→ Assignment: Find the word "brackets" in the listing, and copy out each line where it turns up.

────

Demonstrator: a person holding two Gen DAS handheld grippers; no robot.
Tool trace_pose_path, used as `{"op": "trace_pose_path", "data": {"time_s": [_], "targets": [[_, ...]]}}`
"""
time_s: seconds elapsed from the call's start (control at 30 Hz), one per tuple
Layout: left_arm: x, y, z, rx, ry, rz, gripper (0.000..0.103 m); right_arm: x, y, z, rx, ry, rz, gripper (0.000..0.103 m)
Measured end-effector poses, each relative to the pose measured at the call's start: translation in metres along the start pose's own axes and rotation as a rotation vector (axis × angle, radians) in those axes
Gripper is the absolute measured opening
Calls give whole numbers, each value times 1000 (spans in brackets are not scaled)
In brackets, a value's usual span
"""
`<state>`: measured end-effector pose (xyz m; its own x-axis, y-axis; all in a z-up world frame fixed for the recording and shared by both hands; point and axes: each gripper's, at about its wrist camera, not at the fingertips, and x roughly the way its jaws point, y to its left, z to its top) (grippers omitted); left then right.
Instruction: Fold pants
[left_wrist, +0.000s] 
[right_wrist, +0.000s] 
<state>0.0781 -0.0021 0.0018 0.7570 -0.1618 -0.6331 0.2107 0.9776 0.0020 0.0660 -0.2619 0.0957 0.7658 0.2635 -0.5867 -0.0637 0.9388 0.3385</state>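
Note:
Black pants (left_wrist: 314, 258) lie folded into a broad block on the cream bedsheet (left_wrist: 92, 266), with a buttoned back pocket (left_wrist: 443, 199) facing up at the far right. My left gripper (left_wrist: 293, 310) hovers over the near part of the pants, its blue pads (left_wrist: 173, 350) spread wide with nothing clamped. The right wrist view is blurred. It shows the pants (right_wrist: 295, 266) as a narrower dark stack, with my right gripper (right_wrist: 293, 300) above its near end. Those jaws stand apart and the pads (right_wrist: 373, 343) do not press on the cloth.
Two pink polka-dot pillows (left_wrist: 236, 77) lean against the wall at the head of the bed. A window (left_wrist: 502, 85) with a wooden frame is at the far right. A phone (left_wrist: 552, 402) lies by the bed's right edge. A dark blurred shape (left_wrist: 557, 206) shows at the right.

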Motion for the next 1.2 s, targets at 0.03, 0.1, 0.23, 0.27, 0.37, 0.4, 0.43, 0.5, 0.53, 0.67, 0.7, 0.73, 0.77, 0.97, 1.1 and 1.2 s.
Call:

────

→ Output below:
Calls give whole numbers, each value times 1000 (spans in brackets are not scaled)
In brackets, a value's usual span

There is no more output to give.